Penalty for Hit and Run With No Injuries in Texas: What the Law Actually Says
Leaving the scene of an accident is a serious offense in Texas — even when no one is hurt. Many drivers assume that if there are no injuries, the consequences are minor. That's not accurate. Texas law treats hit-and-run incidents as criminal matters regardless of whether anyone was physically harmed, and the penalties can follow a driver for years.
What Texas Law Requires After an Accident
Under the Texas Transportation Code, any driver involved in an accident must stop at the scene, provide their name, address, and vehicle registration information, and show their driver's license if asked. If the other party is injured or killed, additional duties apply — but even in property-damage-only crashes, the legal obligations are real and enforceable.
If a parked or unattended vehicle is struck, the driver must either locate the owner or leave a written note in a conspicuous place with their contact information. Driving away without doing either counts as leaving the scene.
Criminal Charges for No-Injury Hit and Run in Texas
When no injuries are involved, a hit-and-run involving property damage is typically charged as a Class C misdemeanor if the damage is relatively minor, or as a Class B misdemeanor if the damage exceeds a certain threshold.
| Charge Level | Typical Damage Threshold | Potential Fine | Possible Jail Time |
|---|---|---|---|
| Class C Misdemeanor | Under $200 in damage | Up to $500 | None |
| Class B Misdemeanor | $200 or more in damage | Up to $2,000 | Up to 180 days |
These are the baseline criminal penalties. Actual outcomes vary based on the facts of the case, prior driving history, and how the case is handled in court.
⚠️ It's worth noting: the dollar-damage threshold and charging decisions are subject to prosecutorial discretion and case-specific facts. The numbers above represent the statutory framework, not a guaranteed outcome.
How Severity Gets Assessed
Several factors affect how seriously a no-injury hit-and-run is treated in Texas:
- Extent of property damage — A minor parking lot scrape is treated differently than totaling a parked car or damaging a fence, mailbox, or building
- Whether the driver is identified — Hit-and-runs caught on camera or through witnesses tend to be prosecuted more aggressively
- Prior criminal or driving history — A clean record may lead to a more lenient outcome; a pattern of violations changes the picture
- Whether the driver self-reported — Turning yourself in after leaving can be a mitigating factor, though it doesn't eliminate liability
- Whether alcohol or drugs were involved — If impairment contributed to the accident, entirely separate and more serious charges typically apply
Civil Liability Still Applies
Criminal charges are separate from civil liability. Even if a driver avoids conviction or receives a minimal criminal penalty, they can still be sued by the property owner for the cost of damages. Texas follows a fault-based system for auto accidents, which means the at-fault driver (or their insurer) is expected to cover damages.
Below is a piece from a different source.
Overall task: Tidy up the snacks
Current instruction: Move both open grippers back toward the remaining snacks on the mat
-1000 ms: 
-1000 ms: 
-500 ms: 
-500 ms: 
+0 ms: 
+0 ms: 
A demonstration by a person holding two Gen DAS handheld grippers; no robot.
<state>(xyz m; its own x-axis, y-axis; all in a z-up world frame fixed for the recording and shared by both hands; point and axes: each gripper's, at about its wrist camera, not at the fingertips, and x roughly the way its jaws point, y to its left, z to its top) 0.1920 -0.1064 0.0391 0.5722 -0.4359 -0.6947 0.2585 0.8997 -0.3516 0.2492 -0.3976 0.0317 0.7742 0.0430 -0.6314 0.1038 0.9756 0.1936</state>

If the driver who left the scene is identified later, the property owner can file a civil claim — and in some cases, insurance companies will pursue subrogation to recover what they paid out.
What Happens to Your Driver's License
A hit-and-run conviction — even for a misdemeanor — can trigger a driver's license suspension in Texas. The Texas Department of Public Safety (DPS) assigns surcharges and suspension triggers based on convictions, and leaving the scene of an accident is among the offenses that count.
The length of a suspension and whether one is automatically applied depends on the charge, the court's disposition, and whether the driver has prior convictions on their record.
Insurance Consequences 🚗
A hit-and-run conviction typically causes a significant spike in auto insurance premiums. Insurers treat it as a high-risk indicator — comparable to a DUI or reckless driving charge in terms of how it affects rate calculations. Depending on the driver's history and insurer, a policy can be:
- Repriced at renewal with substantially higher premiums
- Non-renewed entirely
- Cancelled mid-term in some circumstances
Even without a conviction, if a driver's identity becomes known to the other party's insurer, there can be downstream coverage complications.
The Gap Between the Statute and Your Situation
Texas law sets the framework, but where any specific case lands within that framework depends heavily on local prosecutorial practices, the facts at the scene, what the driver did afterward, and the specifics of the property damage involved. A Class C misdemeanor and a Class B misdemeanor are meaningfully different in terms of record impact, fines, and potential incarceration — and the line between them isn't always obvious without a full account of the incident.
Someone who tapped a bumper in a parking lot and left a note faces a different situation than someone who caused significant damage and drove off without stopping. Both may technically qualify as leaving the scene, but the legal and practical outcomes can be very different.